A GOP senator believes his party can pass a tax-reform measure that repeals the individual mandate that he calls a “narrow surgical strike,” despite the Senate Republicans’ inability to approve an ObamaCare replacement this summer.
{mosads}“What we tried to do this summer was something very different,” than what is included in Senate Finance Committee Chairman Orrin Hatch’s tax-reform proposal, Sen. Pat Toomey (R-Pa.) said Wednesday.
“It was a much broader repeal and an effort to build this whole alternative mechanism and structure at the same time; this is a narrow surgical strike,” Toomey said.
Asked if Republicans have the votes to approve a tax bill with the new ObamaCare element, Senate Majority Whip John Cornyn (R-Texas) told reporters “we are working on it.”

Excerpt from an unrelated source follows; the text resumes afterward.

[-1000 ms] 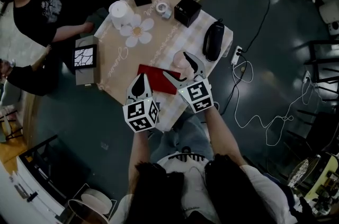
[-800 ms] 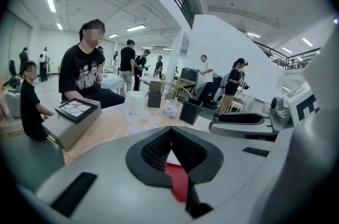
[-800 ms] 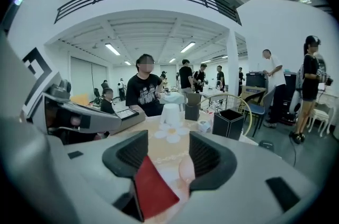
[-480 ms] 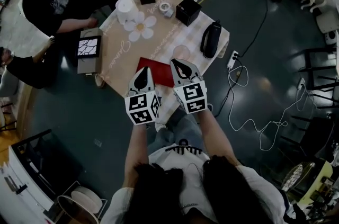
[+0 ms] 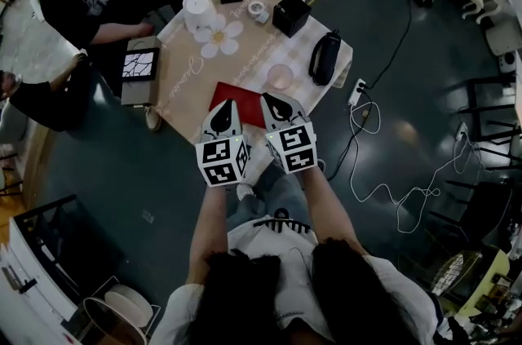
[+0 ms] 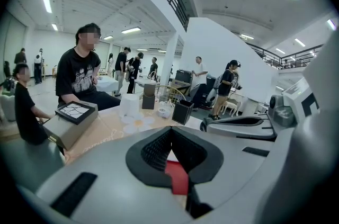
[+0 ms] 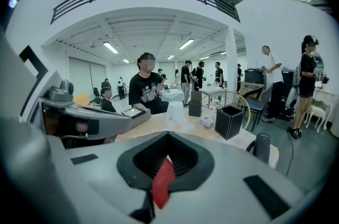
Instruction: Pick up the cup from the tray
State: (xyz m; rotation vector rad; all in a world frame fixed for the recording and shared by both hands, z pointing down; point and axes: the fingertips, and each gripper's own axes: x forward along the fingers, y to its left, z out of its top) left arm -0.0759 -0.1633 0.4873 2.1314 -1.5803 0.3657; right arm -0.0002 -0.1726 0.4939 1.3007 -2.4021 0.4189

Toomey, a member of the Senate Finance Committee, added that GOP leaders didn’t add the individual mandate repeal “without discussing this with our colleagues, so this did not come as a surprise to any Republican senators.”
A Senate Democrat pointed a finger at “billionaire contributors” for the Senate GOP’s last-minute individual mandate repeal.
“There are three families that pretty much fund a big part of the Republican party — the Koch brothers, the Mercers and Adelsons, I think they demanded it. They hate the Affordable Care Act, they hated the president who pushed it through. That motivates them to pursue public policy that’s clearly not in our national interest,” Ohio Democratic Senator Sherrod Brown told The Hill in an interview.